• [EXERCISE PROMPT]:
Pull out every line of the listing below where "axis" appears.

• [DATA BLOCK]:
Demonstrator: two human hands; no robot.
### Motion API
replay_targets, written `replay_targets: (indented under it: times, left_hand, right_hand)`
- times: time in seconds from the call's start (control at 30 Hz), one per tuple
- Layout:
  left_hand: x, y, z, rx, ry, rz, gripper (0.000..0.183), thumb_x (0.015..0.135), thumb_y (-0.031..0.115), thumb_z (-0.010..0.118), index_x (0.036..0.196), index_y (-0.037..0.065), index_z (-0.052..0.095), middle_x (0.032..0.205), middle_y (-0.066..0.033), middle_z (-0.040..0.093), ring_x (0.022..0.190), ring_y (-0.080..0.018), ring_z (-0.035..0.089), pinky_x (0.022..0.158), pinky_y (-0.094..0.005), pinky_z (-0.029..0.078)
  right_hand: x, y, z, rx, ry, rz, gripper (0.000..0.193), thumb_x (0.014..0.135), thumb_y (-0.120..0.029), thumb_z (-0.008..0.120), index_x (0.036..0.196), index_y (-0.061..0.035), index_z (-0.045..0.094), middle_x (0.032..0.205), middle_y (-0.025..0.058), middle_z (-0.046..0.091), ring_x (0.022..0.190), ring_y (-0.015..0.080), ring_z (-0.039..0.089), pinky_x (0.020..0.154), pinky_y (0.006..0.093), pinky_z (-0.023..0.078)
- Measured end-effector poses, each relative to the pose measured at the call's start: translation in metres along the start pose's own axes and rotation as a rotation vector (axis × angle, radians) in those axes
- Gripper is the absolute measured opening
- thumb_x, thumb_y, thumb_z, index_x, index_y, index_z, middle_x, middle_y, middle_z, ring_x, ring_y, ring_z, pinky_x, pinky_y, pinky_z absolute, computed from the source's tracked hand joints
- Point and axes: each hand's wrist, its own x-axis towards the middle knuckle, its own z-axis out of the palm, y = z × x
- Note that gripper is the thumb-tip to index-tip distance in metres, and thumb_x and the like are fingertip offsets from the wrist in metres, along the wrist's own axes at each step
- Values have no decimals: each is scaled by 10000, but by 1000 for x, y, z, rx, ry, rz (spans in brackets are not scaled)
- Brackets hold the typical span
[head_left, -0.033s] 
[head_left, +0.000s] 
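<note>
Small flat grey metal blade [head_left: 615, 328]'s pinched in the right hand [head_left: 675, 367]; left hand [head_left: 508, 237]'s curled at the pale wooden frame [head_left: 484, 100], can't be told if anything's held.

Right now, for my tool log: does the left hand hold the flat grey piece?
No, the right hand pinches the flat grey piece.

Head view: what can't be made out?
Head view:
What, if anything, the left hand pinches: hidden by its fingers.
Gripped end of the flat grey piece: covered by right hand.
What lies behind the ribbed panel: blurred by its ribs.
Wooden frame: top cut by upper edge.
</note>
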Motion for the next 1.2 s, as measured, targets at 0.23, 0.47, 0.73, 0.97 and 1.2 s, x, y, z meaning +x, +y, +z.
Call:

• [ANSWER SPACE]:
- Measured end-effector poses, each relative to the pose measured at the call's start: translation in metres along the start pose's own axes and rotation as a rotation vector (axis × angle, radians) in those axes
- Point and axes: each hand's wrist, its own x-axis towards the middle knuckle, its own z-axis out of the palm, y = z × x

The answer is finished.